Task to complete:
Lines before the one containing "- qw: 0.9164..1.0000" are left out; output the rest of the data exactly, through the final line.

Provided material:

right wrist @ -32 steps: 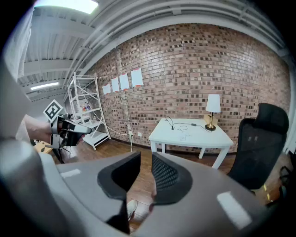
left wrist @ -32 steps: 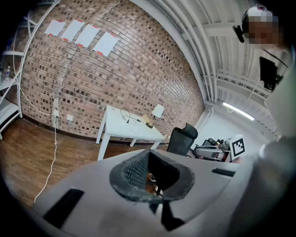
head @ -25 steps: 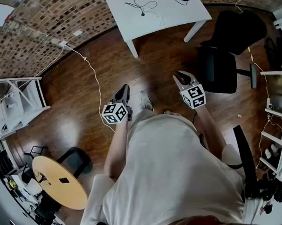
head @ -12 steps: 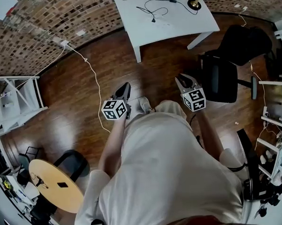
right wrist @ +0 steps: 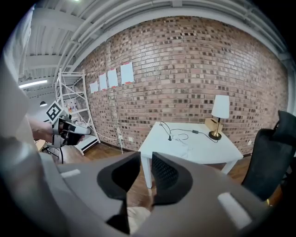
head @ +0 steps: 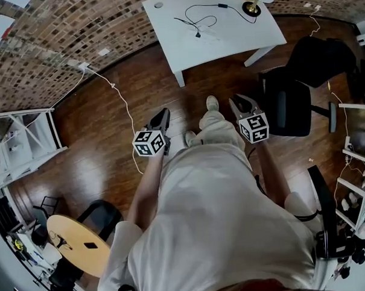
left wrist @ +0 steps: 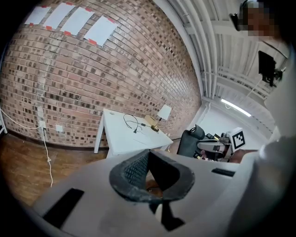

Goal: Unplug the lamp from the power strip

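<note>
Left gripper [head: 162, 112] pinched shut, right gripper [head: 235, 100] a bit apart, both empty. Lamp [head: 249, 7] w/ cord [head: 196, 17] sits on table [head: 226, 40], well ahead. Unplugging not begun; can't see strip.

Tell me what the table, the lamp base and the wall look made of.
Table: white and matte, probably painted wood or laminate; even surface, no grain showing.
Lamp base: gold-coloured with a sheen, likely brass-finished metal.
Wall: bare reddish-brown brick, with pale mortar lines between courses.
</note>
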`<state>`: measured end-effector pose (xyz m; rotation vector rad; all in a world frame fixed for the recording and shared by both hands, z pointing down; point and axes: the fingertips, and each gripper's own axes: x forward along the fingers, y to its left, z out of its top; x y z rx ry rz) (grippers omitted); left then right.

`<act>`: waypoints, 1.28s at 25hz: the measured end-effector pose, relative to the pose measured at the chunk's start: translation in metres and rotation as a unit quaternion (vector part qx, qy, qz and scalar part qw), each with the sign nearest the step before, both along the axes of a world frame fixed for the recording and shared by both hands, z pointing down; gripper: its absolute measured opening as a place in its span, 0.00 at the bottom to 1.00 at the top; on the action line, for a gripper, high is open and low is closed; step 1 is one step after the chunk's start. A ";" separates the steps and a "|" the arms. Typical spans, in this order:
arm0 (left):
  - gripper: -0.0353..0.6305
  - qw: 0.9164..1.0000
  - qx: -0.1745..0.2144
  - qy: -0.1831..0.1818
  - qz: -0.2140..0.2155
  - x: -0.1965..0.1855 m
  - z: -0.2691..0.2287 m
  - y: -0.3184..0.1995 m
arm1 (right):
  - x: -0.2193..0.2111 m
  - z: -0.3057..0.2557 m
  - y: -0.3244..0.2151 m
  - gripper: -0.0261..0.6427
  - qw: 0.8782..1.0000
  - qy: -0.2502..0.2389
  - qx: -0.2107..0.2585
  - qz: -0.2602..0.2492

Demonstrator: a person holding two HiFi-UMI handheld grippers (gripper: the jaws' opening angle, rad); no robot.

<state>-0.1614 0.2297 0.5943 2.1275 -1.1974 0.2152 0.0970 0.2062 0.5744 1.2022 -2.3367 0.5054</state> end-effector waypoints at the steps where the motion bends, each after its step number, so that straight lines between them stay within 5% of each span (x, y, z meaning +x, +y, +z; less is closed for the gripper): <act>1: 0.06 1.000 -0.001 -0.002 0.000 0.003 0.001 -0.009 | 0.002 0.003 -0.011 0.15 1.000 -0.002 -0.002 -0.002; 12: 0.06 0.998 -0.042 -0.020 -0.036 0.035 0.017 -0.131 | 0.000 0.031 -0.172 0.15 0.997 -0.021 -0.025 -0.065; 20: 0.06 0.998 -0.052 -0.034 -0.022 0.073 0.024 -0.199 | 0.003 0.038 -0.253 0.15 0.992 -0.025 -0.042 -0.113; 26: 0.06 0.995 -0.063 -0.080 -0.006 0.095 0.045 -0.229 | 0.016 0.052 -0.302 0.15 0.989 -0.025 -0.052 -0.139; 32: 0.06 0.996 -0.059 -0.054 -0.035 0.104 0.045 -0.251 | 0.015 0.063 -0.339 0.15 0.984 -0.029 -0.055 -0.164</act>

Answer for the task:
  - qw: 0.9164..1.0000
  - qx: -0.1745..0.2144
  - qy: -0.1831..0.1818
  - qz: -0.2140..0.2155
  - x: -0.1965..0.1855 m
  - z: -0.2691..0.2287 m
  - y: -0.3184..0.1995 m
arm1 (right):
  - x: -0.2193..0.2111 m
  - z: -0.3057..0.2557 m
  - y: -0.3244..0.2151 m
  - gripper: -0.0261..0.6427
  - qw: 0.8782..1.0000
  - qy: -0.2502..0.2389
  - qx: -0.2107..0.2585
  - qz: -0.2602..0.2492

Demonstrator: a person holding two HiFi-UMI handheld grippers (gripper: the jaws' opening angle, rad); no robot.

<state>-0.1614 0.2297 0.5943 2.1275 -1.1974 0.2152 0.0970 0.2062 0.5744 1.2022 -2.3367 0.5054</state> end-effector waypoints at the steps where the motion bends, each after its step number, so that straight lines between them stay within 5% of each span (x, y, z meaning +x, +y, +z; less is closed for the gripper): <act>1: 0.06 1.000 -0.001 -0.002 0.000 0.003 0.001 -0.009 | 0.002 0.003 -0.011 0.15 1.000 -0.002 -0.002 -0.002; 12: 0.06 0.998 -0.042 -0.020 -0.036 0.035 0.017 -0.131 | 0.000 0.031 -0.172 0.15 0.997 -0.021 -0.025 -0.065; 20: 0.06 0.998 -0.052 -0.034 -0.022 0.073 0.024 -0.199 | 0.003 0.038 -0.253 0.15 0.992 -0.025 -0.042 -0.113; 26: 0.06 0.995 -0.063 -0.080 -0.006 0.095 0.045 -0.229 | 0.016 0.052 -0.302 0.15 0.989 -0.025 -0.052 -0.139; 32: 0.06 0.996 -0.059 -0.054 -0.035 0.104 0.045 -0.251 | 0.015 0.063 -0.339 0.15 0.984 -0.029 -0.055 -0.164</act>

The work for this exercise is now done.